- _Directions_
Please copy, exactly as they appear below, the lines from the one containing "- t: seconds" through the one containing "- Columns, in".

=======

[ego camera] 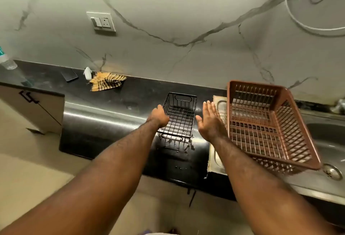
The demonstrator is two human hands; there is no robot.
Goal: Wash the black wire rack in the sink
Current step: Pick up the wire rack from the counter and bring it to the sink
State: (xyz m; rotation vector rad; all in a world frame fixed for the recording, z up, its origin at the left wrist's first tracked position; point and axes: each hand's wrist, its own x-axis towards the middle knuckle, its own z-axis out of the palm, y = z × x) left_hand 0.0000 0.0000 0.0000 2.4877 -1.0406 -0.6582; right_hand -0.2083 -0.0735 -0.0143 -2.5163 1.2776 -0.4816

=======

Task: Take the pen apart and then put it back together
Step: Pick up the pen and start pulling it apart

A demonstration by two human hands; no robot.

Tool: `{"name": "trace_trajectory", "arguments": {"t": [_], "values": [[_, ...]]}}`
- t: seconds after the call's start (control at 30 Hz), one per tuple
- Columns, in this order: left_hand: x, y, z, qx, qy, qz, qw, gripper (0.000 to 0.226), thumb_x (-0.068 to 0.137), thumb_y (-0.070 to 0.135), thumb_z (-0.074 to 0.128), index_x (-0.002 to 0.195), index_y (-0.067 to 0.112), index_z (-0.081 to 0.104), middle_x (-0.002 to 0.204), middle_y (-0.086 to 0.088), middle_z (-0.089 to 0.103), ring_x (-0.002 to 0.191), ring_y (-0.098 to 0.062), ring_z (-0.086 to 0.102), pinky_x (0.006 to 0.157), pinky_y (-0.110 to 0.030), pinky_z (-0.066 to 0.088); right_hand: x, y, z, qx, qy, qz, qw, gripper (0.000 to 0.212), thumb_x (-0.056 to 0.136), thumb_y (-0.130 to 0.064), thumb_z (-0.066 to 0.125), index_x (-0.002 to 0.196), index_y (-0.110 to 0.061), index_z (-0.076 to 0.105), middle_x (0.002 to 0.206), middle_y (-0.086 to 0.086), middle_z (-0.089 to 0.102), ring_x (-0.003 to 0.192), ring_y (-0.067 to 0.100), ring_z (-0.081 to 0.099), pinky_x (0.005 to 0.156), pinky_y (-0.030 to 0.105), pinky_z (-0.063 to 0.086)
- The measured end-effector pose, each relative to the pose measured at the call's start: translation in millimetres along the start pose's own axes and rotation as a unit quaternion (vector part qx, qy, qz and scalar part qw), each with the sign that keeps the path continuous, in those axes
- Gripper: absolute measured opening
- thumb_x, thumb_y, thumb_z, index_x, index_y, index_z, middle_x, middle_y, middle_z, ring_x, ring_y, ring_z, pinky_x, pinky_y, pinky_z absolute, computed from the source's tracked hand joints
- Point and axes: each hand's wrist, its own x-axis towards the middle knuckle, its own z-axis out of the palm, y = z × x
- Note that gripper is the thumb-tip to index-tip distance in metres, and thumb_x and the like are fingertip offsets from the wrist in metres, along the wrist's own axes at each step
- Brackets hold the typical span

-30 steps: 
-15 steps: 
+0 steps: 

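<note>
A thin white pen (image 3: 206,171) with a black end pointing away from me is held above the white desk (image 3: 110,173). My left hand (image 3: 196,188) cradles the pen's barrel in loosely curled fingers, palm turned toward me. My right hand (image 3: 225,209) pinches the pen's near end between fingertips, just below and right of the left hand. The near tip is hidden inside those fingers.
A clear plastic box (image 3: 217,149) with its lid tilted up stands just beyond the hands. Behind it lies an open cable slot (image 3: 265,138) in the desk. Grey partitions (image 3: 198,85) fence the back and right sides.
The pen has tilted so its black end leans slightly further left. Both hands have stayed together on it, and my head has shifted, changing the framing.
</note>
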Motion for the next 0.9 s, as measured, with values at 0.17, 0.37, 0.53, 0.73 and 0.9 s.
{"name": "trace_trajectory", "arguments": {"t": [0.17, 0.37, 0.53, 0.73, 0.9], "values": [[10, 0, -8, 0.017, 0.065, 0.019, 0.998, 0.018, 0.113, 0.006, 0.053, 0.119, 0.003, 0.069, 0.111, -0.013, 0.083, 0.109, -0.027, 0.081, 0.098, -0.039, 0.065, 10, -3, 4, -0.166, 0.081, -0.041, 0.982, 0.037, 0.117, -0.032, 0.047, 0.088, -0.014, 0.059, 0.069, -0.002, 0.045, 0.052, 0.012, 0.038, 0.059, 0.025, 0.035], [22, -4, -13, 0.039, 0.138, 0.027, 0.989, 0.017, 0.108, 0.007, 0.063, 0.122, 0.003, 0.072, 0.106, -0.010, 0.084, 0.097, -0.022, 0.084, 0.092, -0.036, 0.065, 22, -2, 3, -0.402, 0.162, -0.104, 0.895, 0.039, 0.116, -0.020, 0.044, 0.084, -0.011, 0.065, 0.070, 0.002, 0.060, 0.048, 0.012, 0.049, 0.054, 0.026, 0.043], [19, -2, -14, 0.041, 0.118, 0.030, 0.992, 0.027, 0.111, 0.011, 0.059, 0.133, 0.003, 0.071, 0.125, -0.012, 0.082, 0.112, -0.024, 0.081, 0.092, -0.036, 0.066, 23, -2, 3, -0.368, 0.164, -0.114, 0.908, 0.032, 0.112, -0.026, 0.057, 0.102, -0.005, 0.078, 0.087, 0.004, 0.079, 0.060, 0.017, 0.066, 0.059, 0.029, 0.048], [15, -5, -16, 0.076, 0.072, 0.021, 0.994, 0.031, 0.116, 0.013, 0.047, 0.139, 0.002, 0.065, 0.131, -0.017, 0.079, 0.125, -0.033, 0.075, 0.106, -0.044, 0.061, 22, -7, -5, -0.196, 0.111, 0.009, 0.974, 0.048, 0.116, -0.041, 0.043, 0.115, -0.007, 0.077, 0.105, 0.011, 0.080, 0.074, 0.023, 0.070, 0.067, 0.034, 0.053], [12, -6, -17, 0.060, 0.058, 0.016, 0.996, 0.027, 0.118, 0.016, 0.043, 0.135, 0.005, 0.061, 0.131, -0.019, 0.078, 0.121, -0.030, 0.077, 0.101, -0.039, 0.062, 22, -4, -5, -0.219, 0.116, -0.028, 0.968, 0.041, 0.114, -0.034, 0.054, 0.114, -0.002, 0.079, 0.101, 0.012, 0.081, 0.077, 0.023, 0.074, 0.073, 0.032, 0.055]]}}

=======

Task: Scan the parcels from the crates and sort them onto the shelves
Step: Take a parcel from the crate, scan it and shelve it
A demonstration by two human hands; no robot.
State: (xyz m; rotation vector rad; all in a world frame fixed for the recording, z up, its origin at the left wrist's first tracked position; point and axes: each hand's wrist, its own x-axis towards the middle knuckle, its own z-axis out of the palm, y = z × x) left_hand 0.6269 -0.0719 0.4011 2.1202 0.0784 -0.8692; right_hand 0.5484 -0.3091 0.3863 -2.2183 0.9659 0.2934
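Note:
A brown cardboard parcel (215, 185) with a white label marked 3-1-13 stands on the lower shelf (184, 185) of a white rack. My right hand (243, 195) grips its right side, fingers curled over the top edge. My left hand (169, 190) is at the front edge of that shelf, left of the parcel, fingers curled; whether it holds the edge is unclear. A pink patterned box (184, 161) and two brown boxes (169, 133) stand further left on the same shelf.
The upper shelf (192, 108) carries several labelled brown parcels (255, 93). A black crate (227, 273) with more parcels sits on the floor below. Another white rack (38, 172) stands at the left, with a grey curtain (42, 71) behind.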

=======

- _Answer space_
- t: seconds after the call's start (control at 30 Hz), one per tuple
- Columns, in this order: left_hand: x, y, z, qx, qy, qz, qw, gripper (0.000 to 0.226), thumb_x (-0.068 to 0.137), thumb_y (-0.070 to 0.135), thumb_z (-0.074 to 0.128), index_x (-0.002 to 0.195), index_y (-0.067 to 0.112), index_z (-0.081 to 0.104), middle_x (-0.002 to 0.204), middle_y (-0.086 to 0.088), middle_z (-0.089 to 0.103), ring_x (-0.002 to 0.191), ring_y (-0.098 to 0.062), ring_z (-0.086 to 0.102), pinky_x (0.006 to 0.157), pinky_y (-0.110 to 0.030), pinky_z (-0.066 to 0.088); right_hand: x, y, z, qx, qy, qz, qw, gripper (0.000 to 0.212), thumb_x (-0.056 to 0.136), thumb_y (-0.130 to 0.064), thumb_z (-0.066 to 0.125), index_x (-0.002 to 0.196), index_y (-0.110 to 0.061), index_z (-0.076 to 0.105), middle_x (0.002 to 0.206), middle_y (-0.086 to 0.086), middle_z (-0.089 to 0.102), ring_x (-0.003 to 0.192), ring_y (-0.067 to 0.100), ring_z (-0.081 to 0.099), pinky_x (0.005 to 0.156), pinky_y (-0.030 to 0.105), pinky_z (-0.063 to 0.086)

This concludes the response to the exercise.